Exercise description: From the line containing "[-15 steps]" down to the line containing "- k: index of", copy out the entries below exactly, both lines included, and nothing else; pictures do not belong in the copy.

Data supplied:
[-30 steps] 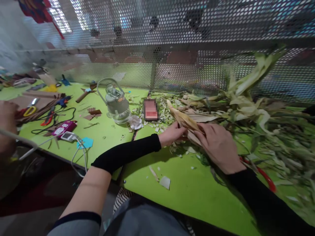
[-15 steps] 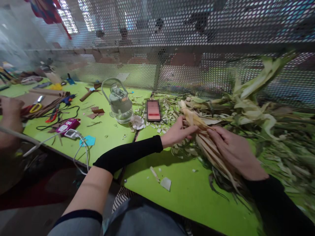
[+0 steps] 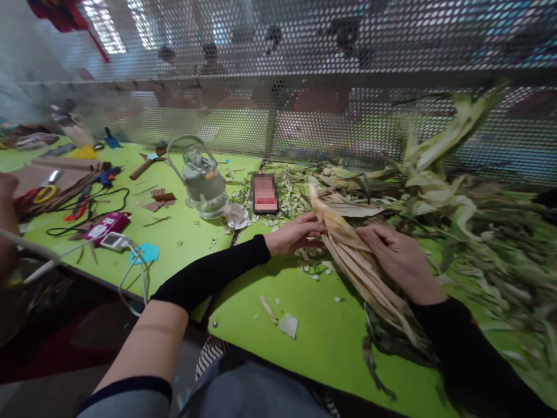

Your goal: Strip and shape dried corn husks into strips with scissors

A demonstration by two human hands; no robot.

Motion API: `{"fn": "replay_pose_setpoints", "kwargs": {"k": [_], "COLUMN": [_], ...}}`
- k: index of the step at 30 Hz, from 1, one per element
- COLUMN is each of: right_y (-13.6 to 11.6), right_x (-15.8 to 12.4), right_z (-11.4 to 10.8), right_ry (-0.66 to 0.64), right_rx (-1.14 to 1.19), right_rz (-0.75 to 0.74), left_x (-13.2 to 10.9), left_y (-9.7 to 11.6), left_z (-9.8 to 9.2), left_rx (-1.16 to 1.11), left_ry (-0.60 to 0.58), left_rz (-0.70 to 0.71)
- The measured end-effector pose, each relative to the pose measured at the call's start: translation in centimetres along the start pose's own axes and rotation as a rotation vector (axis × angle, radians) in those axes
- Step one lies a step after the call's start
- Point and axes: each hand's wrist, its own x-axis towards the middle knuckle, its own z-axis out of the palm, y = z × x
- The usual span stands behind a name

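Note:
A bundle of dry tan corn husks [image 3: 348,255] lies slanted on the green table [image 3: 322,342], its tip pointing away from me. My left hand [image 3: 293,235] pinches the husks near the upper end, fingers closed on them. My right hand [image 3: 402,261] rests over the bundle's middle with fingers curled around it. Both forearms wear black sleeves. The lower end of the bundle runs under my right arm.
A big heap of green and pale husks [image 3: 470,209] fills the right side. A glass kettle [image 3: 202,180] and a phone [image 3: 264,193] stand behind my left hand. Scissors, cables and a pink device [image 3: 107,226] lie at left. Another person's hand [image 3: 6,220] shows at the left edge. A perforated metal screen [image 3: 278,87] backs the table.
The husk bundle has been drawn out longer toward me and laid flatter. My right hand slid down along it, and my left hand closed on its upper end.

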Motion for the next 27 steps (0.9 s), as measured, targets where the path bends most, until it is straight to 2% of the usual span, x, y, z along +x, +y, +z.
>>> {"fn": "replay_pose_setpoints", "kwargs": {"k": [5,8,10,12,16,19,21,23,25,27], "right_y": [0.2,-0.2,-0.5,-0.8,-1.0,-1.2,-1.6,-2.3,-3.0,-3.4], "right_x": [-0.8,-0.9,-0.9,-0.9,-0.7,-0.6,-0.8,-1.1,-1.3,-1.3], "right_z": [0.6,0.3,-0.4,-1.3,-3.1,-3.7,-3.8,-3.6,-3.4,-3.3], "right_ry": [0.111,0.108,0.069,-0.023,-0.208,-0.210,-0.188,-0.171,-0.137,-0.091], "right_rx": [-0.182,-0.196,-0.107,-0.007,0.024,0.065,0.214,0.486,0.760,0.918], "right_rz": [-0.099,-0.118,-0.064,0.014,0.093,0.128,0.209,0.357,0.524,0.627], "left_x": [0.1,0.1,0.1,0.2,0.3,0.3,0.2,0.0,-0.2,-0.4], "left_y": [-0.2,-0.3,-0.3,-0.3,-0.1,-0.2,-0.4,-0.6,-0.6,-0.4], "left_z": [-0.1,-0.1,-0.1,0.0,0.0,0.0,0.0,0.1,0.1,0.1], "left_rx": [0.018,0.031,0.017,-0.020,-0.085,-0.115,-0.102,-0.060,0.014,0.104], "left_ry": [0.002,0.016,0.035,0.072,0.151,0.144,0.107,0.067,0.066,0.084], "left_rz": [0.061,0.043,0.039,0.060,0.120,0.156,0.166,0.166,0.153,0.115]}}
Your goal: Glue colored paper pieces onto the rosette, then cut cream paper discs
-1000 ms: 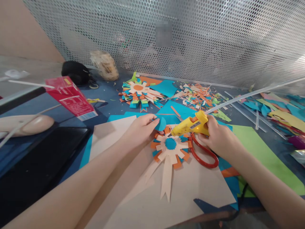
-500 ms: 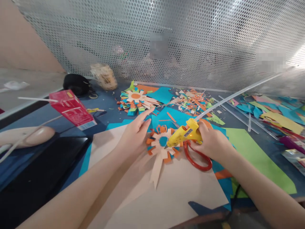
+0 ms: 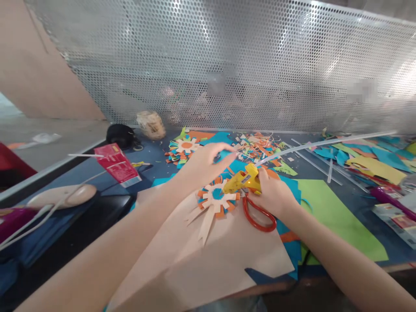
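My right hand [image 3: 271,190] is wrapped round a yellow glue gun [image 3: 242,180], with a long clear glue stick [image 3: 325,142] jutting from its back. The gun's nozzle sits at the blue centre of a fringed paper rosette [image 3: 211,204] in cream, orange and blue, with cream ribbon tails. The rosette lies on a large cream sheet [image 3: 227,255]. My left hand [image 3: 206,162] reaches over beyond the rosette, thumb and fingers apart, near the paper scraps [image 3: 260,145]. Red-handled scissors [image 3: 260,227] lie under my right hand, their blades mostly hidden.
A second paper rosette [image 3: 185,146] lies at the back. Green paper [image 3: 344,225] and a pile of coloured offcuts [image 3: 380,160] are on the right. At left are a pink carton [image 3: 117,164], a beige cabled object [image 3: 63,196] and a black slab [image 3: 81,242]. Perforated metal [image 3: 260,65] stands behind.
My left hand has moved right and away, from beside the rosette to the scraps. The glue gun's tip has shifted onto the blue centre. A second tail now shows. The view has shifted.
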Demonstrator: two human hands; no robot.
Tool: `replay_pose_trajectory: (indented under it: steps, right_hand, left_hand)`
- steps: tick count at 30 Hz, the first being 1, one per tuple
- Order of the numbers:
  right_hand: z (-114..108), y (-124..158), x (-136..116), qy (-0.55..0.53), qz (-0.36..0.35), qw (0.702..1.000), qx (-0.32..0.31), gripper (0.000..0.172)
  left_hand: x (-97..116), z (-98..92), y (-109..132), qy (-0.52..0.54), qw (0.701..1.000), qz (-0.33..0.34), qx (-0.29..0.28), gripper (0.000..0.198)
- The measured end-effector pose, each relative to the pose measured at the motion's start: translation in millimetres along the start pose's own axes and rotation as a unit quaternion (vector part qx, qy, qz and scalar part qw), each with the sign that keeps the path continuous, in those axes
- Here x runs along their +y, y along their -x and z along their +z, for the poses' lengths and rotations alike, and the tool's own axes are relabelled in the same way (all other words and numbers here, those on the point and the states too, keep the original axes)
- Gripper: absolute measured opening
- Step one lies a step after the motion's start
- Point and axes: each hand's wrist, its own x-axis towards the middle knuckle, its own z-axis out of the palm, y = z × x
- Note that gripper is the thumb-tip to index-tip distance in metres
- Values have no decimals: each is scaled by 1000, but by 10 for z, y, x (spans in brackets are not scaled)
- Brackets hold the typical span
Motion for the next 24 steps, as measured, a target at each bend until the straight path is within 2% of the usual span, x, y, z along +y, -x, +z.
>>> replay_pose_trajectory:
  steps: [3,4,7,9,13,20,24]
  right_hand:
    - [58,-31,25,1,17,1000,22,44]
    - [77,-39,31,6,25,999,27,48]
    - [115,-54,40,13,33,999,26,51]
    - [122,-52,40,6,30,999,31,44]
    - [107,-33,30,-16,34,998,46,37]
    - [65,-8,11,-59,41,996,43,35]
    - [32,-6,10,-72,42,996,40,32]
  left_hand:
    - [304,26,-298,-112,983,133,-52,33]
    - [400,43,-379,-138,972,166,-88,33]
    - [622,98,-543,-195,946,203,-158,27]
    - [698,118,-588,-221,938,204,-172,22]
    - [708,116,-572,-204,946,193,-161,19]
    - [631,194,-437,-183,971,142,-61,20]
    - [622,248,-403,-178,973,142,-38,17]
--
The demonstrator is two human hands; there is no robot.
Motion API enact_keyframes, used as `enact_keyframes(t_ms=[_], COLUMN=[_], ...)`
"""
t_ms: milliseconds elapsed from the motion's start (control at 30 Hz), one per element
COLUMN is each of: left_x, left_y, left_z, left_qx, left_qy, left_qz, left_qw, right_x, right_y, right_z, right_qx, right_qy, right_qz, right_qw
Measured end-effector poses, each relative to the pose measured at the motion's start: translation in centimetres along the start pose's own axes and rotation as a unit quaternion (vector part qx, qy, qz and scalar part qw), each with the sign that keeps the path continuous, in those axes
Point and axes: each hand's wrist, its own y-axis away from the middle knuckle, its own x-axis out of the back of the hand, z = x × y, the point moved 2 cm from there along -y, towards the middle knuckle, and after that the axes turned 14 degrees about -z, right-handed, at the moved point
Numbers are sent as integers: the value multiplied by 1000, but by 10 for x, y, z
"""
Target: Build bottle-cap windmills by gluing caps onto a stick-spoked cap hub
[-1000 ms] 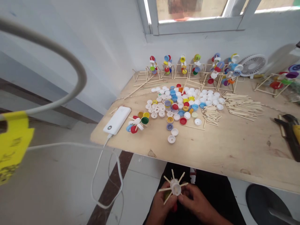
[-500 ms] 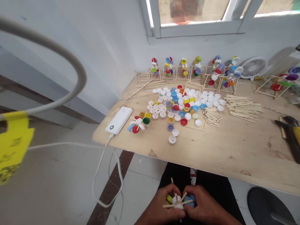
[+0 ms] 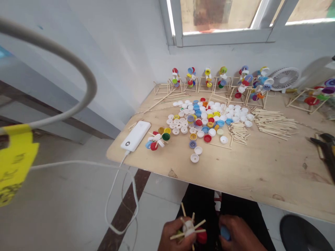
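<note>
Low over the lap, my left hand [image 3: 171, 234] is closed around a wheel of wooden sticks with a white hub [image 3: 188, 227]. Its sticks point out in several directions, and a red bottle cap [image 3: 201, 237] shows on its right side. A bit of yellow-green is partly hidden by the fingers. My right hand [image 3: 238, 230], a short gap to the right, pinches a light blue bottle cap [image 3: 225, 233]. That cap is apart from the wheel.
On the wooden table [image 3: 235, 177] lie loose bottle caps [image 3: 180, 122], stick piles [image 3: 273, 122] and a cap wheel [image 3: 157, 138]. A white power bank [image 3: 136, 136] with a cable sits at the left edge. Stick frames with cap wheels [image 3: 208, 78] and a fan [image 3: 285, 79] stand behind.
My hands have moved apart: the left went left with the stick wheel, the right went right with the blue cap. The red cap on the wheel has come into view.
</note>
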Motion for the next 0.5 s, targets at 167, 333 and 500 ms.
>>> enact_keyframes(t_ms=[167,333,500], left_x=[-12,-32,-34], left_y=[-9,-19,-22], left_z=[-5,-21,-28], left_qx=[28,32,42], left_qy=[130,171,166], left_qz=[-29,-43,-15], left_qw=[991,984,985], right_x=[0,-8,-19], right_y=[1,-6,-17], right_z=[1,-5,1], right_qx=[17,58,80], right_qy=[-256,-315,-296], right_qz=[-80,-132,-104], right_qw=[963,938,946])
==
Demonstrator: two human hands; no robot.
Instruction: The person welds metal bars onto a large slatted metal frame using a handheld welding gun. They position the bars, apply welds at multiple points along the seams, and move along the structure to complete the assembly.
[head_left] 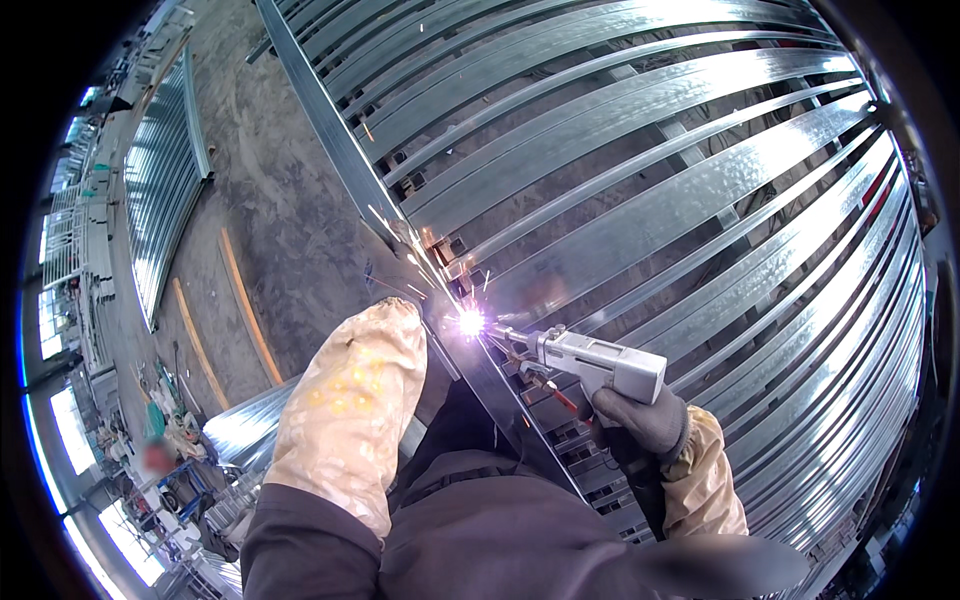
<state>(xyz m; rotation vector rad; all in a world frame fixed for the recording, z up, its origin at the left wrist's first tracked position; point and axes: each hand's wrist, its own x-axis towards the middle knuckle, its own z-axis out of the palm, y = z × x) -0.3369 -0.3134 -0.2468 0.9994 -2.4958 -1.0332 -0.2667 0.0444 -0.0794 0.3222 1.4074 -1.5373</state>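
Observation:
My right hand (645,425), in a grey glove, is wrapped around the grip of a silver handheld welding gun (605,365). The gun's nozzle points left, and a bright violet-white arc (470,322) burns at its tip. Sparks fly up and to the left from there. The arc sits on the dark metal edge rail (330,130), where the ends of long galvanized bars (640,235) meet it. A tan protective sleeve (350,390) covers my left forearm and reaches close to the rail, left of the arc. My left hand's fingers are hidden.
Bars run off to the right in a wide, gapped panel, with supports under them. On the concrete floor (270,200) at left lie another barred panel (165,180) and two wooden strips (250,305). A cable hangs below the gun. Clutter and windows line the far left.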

Output:
[-15 steps] 
[+0 steps] 

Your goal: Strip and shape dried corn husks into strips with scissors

A demonstration by two human hands; no robot.

Motion API: `{"fn": "replay_pose_setpoints", "kwargs": {"k": [_], "COLUMN": [_], ...}}`
- k: index of the step at 30 Hz, from 1, one per element

The output requires nothing else.